When a well-known soloist is brought to bear these days, either by a performance organization or an academic institution, it is standard fare for them to present a standard repertoire work that we all know, so we can most easily experience their special talents in silhouette against all the other performances we’ve heard of that piece. And when that soloist is a cellist, “standard repertoire” equals Dvorak’s well-worn concerto which, as I mentioned, was no surprise, either in its programming or in its rendition. The soloist’s performance was exquisite and the student performance surrounding him was impressive; SUNY Fredonia is not a performance-intensive school, as it is one of the largest music education centers in the country, so to hear the symphony perform with such subtlety was a joy for all to hear. Everything was moving along nicely in accordance with the playbook that I’d seen before at other institutions when they brought in “name” soloists.
This, however, was no simple “extra”.
As he began to play, the Baroque strains written over a century and a half earlier than anything else on the program were startling to the ears compared to the lush music we had just experienced, but there was more. There was the realization that all of us in the room, numbering over 1,200 or so, were being given a gift, seemingly on a lark, by one of the few people alive in concert music whose name is a household word around the world. They had seen him play with orchestras, with Elmo, in the Olympics, at our current president’s inauguration, and just two days before at the Kennedy Center Awards. And yet he was here, in our small Midwestern rust-belt village bringing us this gift of Bach filtered through several multiples of Malcom Gladwell’s “10,000 Hour Rule”. And it wasn’t simply a gift to the group—it was a gift to each of us individually, performed in such a real, human way that it transcended everything that had preceded it. I am not an overly emotional person in the concert hall, but within a minute my eyes were shut, glasses in hand, and I did my best to keep my tears and silent sobbing spasms hidden from my neighbors.

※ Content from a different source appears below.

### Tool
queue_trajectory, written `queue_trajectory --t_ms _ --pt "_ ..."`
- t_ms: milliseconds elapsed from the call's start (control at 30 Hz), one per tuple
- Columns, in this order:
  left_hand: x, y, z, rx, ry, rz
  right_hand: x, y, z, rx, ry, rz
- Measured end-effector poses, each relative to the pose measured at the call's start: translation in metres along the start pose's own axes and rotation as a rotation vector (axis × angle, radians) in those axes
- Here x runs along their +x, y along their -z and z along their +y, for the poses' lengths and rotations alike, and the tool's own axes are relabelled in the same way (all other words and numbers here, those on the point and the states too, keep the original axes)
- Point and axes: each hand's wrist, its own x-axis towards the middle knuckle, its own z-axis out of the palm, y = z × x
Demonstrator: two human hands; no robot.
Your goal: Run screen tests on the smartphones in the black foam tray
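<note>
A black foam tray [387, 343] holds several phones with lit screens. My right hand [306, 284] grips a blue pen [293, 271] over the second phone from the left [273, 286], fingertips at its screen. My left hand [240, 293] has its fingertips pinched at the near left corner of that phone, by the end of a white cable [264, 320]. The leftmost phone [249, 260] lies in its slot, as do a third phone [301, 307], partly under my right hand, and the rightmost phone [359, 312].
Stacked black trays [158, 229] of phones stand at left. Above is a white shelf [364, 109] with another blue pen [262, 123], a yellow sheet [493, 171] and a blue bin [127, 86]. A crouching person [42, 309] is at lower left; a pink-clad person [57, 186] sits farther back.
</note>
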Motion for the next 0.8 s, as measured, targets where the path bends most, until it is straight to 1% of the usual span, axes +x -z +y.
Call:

This was no encore. This was the concert.
I have been lucky enough to have experienced live performances by some of our history’s best performers during my jazz years—watched Miles and Dizzy from the audience, Stan Getz from just off-stage, and had Tito Puente egging me on with his cowbell, elbow-to-elbow, as I soloed on baritone sax on his “Mambo Inn” a lifetime ago—so I was aware of the special nature of being in the presence of someone who we all know as a “name,” but over time that idea had dulled as my focus pulled away from performers and towards those who wrote the music.
Last night, however, our guest reminded me of the powerful importance of the performer in our art. It mattered not to me that he was playing music of the past—this was performance of such an intense and effortless nature that I forgot about the music and the master who wrote it. It was an intimate, physical, visceral experience of sharing among our community in the hall, and I shall remember it.